Welcome to the world of emlearn, a machine learning library tailored for microcontrollers and embedded systems. In this article, we will break down the process of training a machine learning model in Python, converting it to C code, and then deploying it on your device. So let’s roll up our sleeves and dive into the exciting realm of portable machine learning!
Getting Started with emlearn
Before we jump into the intricacies of using emlearn, let’s quickly outline what you’ll need:
- Python – Ensure you have Python installed on your system.
- emlearn – Install it using the command:
pip install --user emlearn. - Training Data – Prepare your training dataset that will help the machine learning model learn.
Step-by-Step Guide
1. Train Your Model in Python
In this step, you will create a machine learning model using popular libraries like scikit-learn or Keras.
from sklearn.ensemble import RandomForestClassifier
estimator = RandomForestClassifier(n_estimators=10, max_depth=10)
estimator.fit(X_train, Y_train)
Think of this as baking a cake. The data (ingredients) and training (mixing and baking) help create a delicious machine learning model (the cake).
2. Convert the Model to C Code
Once your model is trained, it’s time to convert it into C code, which can run on your microcontroller. Use the following command:
import emlearn
cmodel = emlearn.convert(estimator, method='inline')
cmodel.save(file='sonar.h', name='sonar')
Converting your model to C code is like translating a recipe into another language, ensuring it’s understood by the microcontroller.
3. Use the C Code
Now that you have the C code, you can use it within your embedded system projects.
#include "sonar.h"
const int32_t length = 60;
int16_t values[length] = ...;
const int32_t predicted_class = sonar_predict(values, length);
Here, you’re employing the C code just like a cook would follow a new recipe to create their dish, using the appropriate ingredients (input values).
Troubleshooting Tips
While working with emlearn, you may encounter some hurdles. Here are a few troubleshooting tips to aid you:
- Compilation Issues: Ensure that you have a C99 compliant compiler installed. The emlearn library requires this to generate and run the C code smoothly.
- Running Out of Memory: Since embedded systems have limited resources, try to simplify your model or reduce the input size.
- Integration Errors: Make sure that all generated headers are included correctly in your project, which is crucial for the C code to work effectively.

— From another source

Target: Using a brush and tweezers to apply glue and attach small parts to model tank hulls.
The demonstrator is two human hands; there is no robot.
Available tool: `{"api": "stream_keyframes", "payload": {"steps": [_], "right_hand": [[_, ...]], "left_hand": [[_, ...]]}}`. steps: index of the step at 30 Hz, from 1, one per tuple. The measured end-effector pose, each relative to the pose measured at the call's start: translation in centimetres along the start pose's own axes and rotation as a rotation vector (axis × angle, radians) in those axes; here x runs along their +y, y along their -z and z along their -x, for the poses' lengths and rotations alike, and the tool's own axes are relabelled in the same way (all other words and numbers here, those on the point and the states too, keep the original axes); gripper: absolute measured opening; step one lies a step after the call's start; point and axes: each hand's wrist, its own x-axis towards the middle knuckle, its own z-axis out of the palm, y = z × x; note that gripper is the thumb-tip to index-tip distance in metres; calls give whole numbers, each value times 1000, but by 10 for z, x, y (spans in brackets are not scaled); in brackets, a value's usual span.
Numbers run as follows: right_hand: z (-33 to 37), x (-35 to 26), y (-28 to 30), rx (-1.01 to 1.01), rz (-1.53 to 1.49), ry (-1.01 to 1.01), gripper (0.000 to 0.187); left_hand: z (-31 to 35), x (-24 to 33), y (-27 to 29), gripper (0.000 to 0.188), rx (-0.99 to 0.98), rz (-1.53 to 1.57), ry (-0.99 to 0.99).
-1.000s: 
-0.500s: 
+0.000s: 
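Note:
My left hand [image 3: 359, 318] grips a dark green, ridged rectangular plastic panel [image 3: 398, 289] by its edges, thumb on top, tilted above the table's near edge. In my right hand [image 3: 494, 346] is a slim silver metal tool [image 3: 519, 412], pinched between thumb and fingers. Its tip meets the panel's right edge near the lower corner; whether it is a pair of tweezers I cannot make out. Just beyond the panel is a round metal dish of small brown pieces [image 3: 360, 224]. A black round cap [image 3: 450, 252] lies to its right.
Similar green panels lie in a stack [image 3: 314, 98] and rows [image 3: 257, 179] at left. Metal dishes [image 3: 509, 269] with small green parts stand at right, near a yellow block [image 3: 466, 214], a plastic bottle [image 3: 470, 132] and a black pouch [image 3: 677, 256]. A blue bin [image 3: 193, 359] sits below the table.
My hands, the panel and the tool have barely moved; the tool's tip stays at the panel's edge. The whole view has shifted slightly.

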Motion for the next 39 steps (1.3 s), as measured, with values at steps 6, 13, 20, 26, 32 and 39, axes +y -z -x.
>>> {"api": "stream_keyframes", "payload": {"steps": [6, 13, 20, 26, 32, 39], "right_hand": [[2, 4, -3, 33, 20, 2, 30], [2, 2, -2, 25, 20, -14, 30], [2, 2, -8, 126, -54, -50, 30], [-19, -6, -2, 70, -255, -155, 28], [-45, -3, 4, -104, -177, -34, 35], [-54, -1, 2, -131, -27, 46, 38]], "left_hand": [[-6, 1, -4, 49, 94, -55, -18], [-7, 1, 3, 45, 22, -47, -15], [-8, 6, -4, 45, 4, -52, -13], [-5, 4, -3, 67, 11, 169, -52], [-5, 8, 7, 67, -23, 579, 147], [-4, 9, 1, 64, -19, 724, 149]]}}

For more insights, updates, or to collaborate on AI development projects, stay connected with fxis.ai.
Final Thoughts
At fxis.ai, we believe that such advancements are crucial for the future of AI, as they enable more comprehensive and effective solutions. Our team is continually exploring new methodologies to push the envelope in artificial intelligence, ensuring that our clients benefit from the latest technological innovations.
With these simple steps, you can effectively implement machine learning in your microcontroller and embedded system projects using emlearn. Happy coding!